NC, USA
Governor Thomas Burke
1747–1783 · Governor of North Carolina · Continental Congress Delegate
1747–1783
Governor of North Carolina · Continental Congress Delegate
Thomas Burke was an Irish-born lawyer who settled in North Carolina before the Revolution and rose quickly through the colony's legal and political circles. Trained in medicine in Ireland before turning to law, he established himself in Hillsborough and Orange County as a fierce advocate for individual liberty and local self-governance. His suspicion of centralized authority made him an outspoken critic not only of British policy but also of what he considered excessive power claimed by the Continental Congress itself.
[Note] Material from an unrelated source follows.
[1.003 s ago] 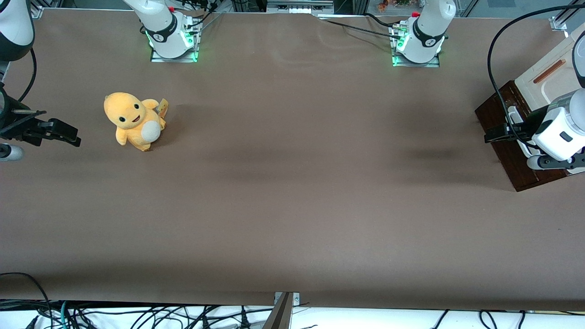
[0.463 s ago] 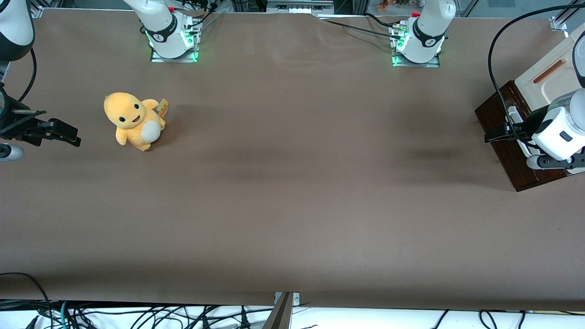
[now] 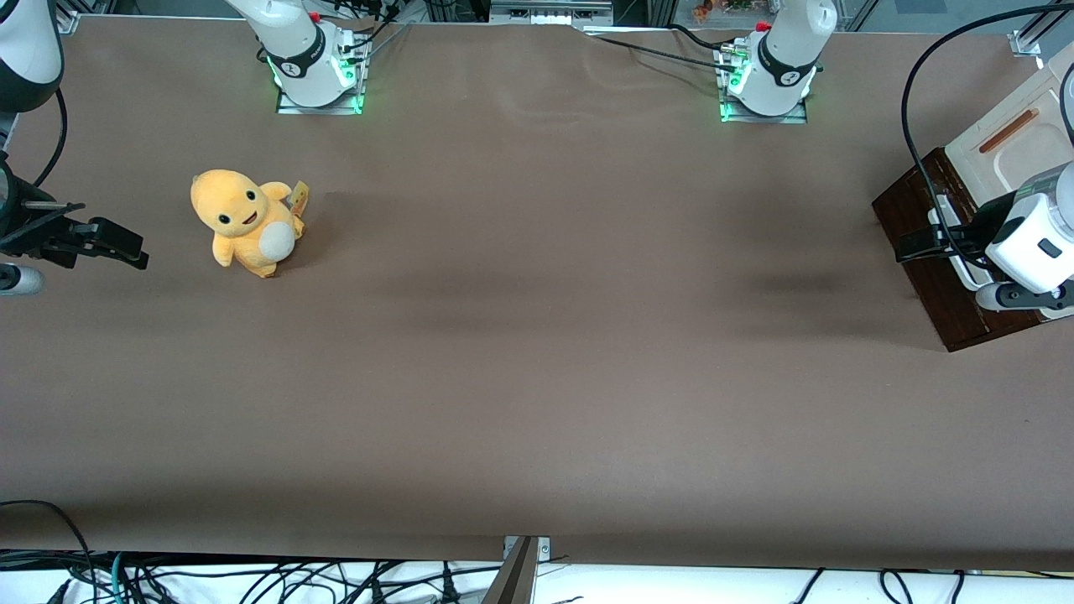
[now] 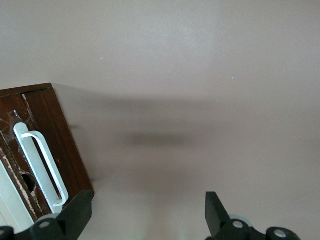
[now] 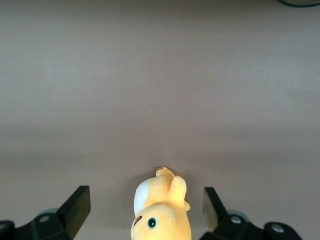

Burke represented North Carolina in the Continental Congress from 1776 to 1781, where he became one of the most persistent defenders of state sovereignty during debates over the Articles of Confederation. He insisted on language that explicitly reserved unenumerated powers to the states, and his arguments shaped the final form of the Articles in ways that limited congressional authority. Elected governor of North Carolina in 1781, he faced the severe challenge of governing a state whose interior had been devastated by civil war between Patriots and Loyalists. In September 1781, Loyalist partisan David Fanning led a raid directly into Hillsborough, scattering the governor's guard and capturing Burke along with dozens of other officials. Transported first to Wilmington, Burke was then transferred to a British prison hulk in Charleston harbor, where he endured wretched conditions before eventually escaping and making his way back to North Carolina.
Burke's capture and the near-collapse of North Carolina's government in 1781 illustrated both the ferocity of the Loyalist partisan war in the Carolina backcountry and the fragility of Patriot institutional control in states far from the main Continental armies. He completed his gubernatorial term after his escape but retired from public life in poor health and died in 1783, one of the Revolution's less celebrated yet intellectually significant figures. His early championing of state sovereignty presaged the political arguments that would dominate American constitutional debate for generations after the war.
In Wilmington
- Sep 1781David Fanning Captures Governor Burke at Hillsborough(Governor of North Carolina)
Loyalist partisan David Fanning, operating from a network supplied through Craig's Wilmington garrison, led a raid on Hillsborough that captured North Carolina Governor Thomas Burke and carried him to Wilmington. Burke was sent to a prison hulk at Charleston. The raid illustrated Craig's strategy of using Wilmington as a base to decapitate North Carolina's state government.